Die Verletzung allfälliger Sorgfalts- und Schutzpflichten könnte hier aber naturgemäß nur jenen treffen, der diese Pflichten im Verhältnis zum Verfügungsberechtigten vertraglich übernommen hat. Das war gerade nicht die beklagte Partei, sondern jener Tourismusverband, dem die beklagte Partei die Halterpflichten übertrug.

 

Darauf, ob der Vertrag zwischen der beklagten Partei und dem Tourismusverband nachträglich schlüssig dahin abgeändert wurde, dass die beklagte Partei dem Tourismusverband den Weg unentgeltlich zur Benützung überlässt, kommt es nicht an.

 

Hier steht fest, dass die Unebenheiten und Querrinnen auf dem Weg bei situationsgerechter Befahrung keine Gefahr darstellten.

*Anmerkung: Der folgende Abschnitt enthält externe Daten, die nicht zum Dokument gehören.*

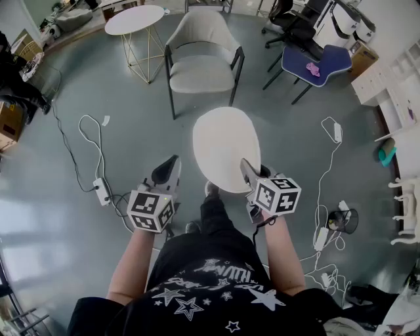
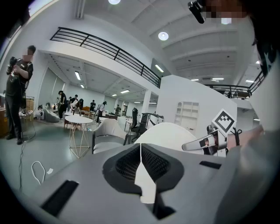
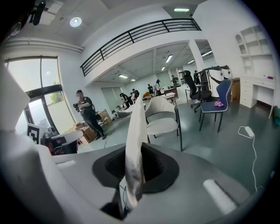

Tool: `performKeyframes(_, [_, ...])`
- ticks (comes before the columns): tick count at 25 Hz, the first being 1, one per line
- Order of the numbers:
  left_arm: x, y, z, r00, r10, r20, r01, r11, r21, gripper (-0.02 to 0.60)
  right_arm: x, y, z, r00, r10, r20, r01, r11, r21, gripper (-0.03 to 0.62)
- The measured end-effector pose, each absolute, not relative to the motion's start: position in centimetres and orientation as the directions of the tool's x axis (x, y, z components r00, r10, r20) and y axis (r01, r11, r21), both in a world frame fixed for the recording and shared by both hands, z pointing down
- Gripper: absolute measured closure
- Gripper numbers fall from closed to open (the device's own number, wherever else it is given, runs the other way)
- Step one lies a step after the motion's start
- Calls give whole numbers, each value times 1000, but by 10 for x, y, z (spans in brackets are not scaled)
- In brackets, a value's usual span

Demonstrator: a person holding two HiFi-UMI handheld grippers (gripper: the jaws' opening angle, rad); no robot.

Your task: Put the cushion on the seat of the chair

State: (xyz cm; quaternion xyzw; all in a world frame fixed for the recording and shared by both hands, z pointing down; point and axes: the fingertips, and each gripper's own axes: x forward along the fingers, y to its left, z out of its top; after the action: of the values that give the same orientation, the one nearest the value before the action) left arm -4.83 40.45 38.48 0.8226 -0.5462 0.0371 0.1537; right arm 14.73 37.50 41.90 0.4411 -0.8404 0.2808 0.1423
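The cushion (image 1: 224,148) is a flat white oval, held out level in front of me over the grey floor. My right gripper (image 1: 248,168) is shut on its near right edge. In the right gripper view the cushion (image 3: 134,144) stands edge-on, pinched between the jaws (image 3: 133,175). My left gripper (image 1: 169,169) hangs to the cushion's left, apart from it, its jaws closed on nothing (image 2: 141,159). The chair (image 1: 201,64), pale beige with dark legs and a bare seat, stands straight ahead beyond the cushion. It also shows past the left gripper (image 2: 106,136) and past the right one (image 3: 162,121).
A round white table (image 1: 134,19) on gold wire legs stands left of the chair. A blue chair (image 1: 316,60) with a pink thing on it is at the right. Cables and power strips (image 1: 101,190) (image 1: 336,132) lie on the floor on both sides. A person (image 2: 16,92) stands far left.
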Motion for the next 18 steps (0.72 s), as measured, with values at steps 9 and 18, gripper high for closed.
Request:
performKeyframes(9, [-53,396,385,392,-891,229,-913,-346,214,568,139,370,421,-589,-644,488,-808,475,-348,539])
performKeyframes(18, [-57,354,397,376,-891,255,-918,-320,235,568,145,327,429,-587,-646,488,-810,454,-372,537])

Der Kläger stürzte, weil er zu schnell und/oder technisch unrichtig über die Frostbeulen fuhr und deshalb die Kontrolle über sein Rad verlor. Die Frostbeulen können auch bei höherer Geschwindigkeit problemlos überfahren werden, wenn man sich fahrtechnisch richtig verhält.

 

Unter diesen Umständen ist eine grobe Fahrlässigkeit der beklagten Partei iSd § 1319a ABGB - die der Kläger nur mit dem Satz in Zweifel zog, dass zwei Erhebungen eine Haftung nach § 1319a ABGB begründeten - nicht zu erkennen.